▶ **INSTRUCTIONS TO FOLLOW**
Word for word, set down the full listing below.

※ ※ ※

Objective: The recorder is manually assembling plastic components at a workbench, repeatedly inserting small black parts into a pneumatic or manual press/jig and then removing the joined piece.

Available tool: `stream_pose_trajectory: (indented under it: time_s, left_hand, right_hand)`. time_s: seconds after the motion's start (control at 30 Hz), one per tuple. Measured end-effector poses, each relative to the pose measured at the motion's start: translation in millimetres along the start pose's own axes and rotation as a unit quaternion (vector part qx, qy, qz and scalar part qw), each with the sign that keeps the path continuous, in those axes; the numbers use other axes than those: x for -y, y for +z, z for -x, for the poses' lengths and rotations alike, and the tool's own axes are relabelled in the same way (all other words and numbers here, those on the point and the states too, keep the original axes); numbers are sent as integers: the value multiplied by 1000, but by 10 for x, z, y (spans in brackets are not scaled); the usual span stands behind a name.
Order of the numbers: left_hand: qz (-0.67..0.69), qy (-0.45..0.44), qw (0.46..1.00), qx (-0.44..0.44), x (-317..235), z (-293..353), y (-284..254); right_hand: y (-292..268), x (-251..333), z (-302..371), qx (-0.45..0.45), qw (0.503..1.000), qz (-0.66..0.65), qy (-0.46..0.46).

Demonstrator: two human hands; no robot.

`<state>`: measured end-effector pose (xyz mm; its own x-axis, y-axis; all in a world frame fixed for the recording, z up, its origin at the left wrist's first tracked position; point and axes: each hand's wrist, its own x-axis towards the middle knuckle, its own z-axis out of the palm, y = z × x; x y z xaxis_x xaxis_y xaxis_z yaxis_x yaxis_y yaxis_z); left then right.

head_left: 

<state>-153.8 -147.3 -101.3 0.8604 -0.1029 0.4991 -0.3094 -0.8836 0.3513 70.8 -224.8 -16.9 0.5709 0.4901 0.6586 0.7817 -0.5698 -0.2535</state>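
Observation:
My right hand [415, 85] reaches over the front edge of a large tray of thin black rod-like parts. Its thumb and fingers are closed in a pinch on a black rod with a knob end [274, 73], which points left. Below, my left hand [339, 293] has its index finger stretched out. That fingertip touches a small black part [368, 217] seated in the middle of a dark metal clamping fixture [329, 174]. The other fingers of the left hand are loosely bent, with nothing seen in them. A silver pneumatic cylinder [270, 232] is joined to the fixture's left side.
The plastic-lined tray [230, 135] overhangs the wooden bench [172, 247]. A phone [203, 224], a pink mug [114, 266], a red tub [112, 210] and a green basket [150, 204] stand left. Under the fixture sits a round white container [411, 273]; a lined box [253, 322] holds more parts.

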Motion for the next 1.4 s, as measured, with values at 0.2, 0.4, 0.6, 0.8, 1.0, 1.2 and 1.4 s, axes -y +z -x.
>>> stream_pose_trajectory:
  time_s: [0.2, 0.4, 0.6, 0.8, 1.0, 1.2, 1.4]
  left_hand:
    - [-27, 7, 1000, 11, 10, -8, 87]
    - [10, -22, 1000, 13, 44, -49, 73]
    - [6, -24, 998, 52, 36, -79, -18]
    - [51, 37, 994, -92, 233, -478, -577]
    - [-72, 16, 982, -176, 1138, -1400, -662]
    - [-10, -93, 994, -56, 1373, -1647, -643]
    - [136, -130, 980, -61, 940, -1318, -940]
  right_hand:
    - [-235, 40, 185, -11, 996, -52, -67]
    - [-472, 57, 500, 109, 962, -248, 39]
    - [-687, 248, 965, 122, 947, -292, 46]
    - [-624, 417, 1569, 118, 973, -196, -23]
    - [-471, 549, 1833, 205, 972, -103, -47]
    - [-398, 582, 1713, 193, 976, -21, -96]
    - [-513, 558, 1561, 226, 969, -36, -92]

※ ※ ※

▶ **EXPECTED ANSWER**
Objective: The recorder is manually assembling plastic components at a workbench, repeatedly inserting small black parts into a pneumatic or manual press/jig and then removing the joined piece.

Available tool: `stream_pose_trajectory: (indented under it: time_s, left_hand, right_hand)`. time_s: seconds after the motion's start (control at 30 Hz), one per tuple. Measured end-effector poses, each relative to the pose measured at the motion's start: translation in millimetres along the start pose's own axes and rotation as a unit quaternion (vector part qx, qy, qz and scalar part qw), each with the sign that keeps the path continuous, in those axes; the numbers use other axes than those: x for -y, y for +z, z for -x, for the poses' lengths and rotations alike, and the tool's own axes are relabelled in the same way (all other words and numbers here, those on the point and the states too, keep the original axes); numbers are sent as integers: the value multiplied by 1000, but by 10 for x, z, y (spans in brackets are not scaled); the usual span stands behind a name.
Order of the numbers: left_hand: qz (-0.67..0.69), qy (-0.45..0.44), qw (0.46..1.00), qx (-0.44..0.44), x (-317..235), z (-293..353), y (-284..254); right_hand: y (-292..268), x (-251..333), z (-302..371), qx (-0.45..0.45), qw (0.503..1.000), qz (-0.66..0.65), qy (-0.46..0.46).

Demonstrator: two human hands; no robot.

`<state>`: measured end-effector pose (xyz mm; its own x-axis, y-axis; all in a world frame fixed for the recording, z up, its origin at the left wrist's first tracked position; point and axes: each hand's wrist, its own x-axis towards the middle knuckle, its own z-axis out of the palm, y = z × x; x y z xaxis_x xaxis_y xaxis_z yaxis_x yaxis_y yaxis_z); left then right.

head_left: 

<state>-153.8 -147.3 -101.3 0.8604 -0.1029 0.4991 -0.3094 -0.8836 0.3513 70.8 -224.8 -16.9 0.5709 0.4901 0.6586 0.7817 -0.5698 -0.2535</state>
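Observation:
My right hand [415, 85] reaches over the front edge of a large tray of thin black rod-like parts. Its thumb and fingers are closed in a pinch on a black rod with a knob end [274, 73], which points left. Below, my left hand [339, 293] has its index finger stretched out. That fingertip touches a small black part [368, 217] seated in the middle of a dark metal clamping fixture [329, 174]. The other fingers of the left hand are loosely bent, with nothing seen in them. A silver pneumatic cylinder [270, 232] is joined to the fixture's left side.
The plastic-lined tray [230, 135] overhangs the wooden bench [172, 247]. A phone [203, 224], a pink mug [114, 266], a red tub [112, 210] and a green basket [150, 204] stand left. Under the fixture sits a round white container [411, 273]; a lined box [253, 322] holds more parts.
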
Motion for the next 1.4 s, as measured, with values at 0.2, 0.4, 0.6, 0.8, 1.0, 1.2 and 1.4 s, axes -y +z -x.
>>> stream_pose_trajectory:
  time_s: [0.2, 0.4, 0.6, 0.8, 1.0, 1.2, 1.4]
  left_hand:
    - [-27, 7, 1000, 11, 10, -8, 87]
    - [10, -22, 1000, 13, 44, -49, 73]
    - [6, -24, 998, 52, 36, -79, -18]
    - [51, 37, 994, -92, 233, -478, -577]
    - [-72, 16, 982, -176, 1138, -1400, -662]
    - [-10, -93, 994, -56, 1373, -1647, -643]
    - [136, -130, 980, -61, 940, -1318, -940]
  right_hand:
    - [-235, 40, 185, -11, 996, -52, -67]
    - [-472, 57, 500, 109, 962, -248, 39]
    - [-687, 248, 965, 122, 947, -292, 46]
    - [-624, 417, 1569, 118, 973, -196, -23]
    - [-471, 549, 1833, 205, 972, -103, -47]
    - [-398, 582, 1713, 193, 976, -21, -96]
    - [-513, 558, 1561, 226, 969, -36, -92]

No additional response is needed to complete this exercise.